TASK TO COMPLETE:
Please restate the data word for word, leaving out no line.

------------------------------------

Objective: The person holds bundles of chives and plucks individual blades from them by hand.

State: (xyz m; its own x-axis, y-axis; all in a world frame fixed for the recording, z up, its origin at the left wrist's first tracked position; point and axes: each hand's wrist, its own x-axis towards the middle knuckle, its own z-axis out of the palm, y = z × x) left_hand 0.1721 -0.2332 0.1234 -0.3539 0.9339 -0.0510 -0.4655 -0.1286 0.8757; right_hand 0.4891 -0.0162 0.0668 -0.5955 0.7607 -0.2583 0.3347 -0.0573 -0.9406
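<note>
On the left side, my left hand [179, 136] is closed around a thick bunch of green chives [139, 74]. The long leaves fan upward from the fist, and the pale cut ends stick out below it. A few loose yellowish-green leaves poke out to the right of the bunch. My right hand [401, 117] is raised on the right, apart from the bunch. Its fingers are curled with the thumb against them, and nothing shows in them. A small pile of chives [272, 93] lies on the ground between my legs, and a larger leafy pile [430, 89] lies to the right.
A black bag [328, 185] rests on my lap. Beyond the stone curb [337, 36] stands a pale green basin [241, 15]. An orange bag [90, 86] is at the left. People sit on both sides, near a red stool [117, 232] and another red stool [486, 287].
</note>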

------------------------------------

EXERCISE RESULT:
Objective: The person holds bundles of chives and plucks individual blades from them by hand.

State: (xyz m; its own x-axis, y-axis; all in a world frame fixed for the recording, z up, its origin at the left wrist's first tracked position; point and axes: each hand's wrist, its own x-axis towards the middle knuckle, its own z-axis out of the palm, y = z × x) left_hand 0.1721 -0.2332 0.1234 -0.3539 0.9339 -0.0510 -0.4655 -0.1286 0.8757; right_hand 0.4891 -0.0162 0.0668 -0.5955 0.7607 -0.2583 0.3347 -0.0573 -0.9406
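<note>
On the left side, my left hand [179, 136] is closed around a thick bunch of green chives [139, 74]. The long leaves fan upward from the fist, and the pale cut ends stick out below it. A few loose yellowish-green leaves poke out to the right of the bunch. My right hand [401, 117] is raised on the right, apart from the bunch. Its fingers are curled with the thumb against them, and nothing shows in them. A small pile of chives [272, 93] lies on the ground between my legs, and a larger leafy pile [430, 89] lies to the right.
A black bag [328, 185] rests on my lap. Beyond the stone curb [337, 36] stands a pale green basin [241, 15]. An orange bag [90, 86] is at the left. People sit on both sides, near a red stool [117, 232] and another red stool [486, 287].
</note>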

This output contains the full answer.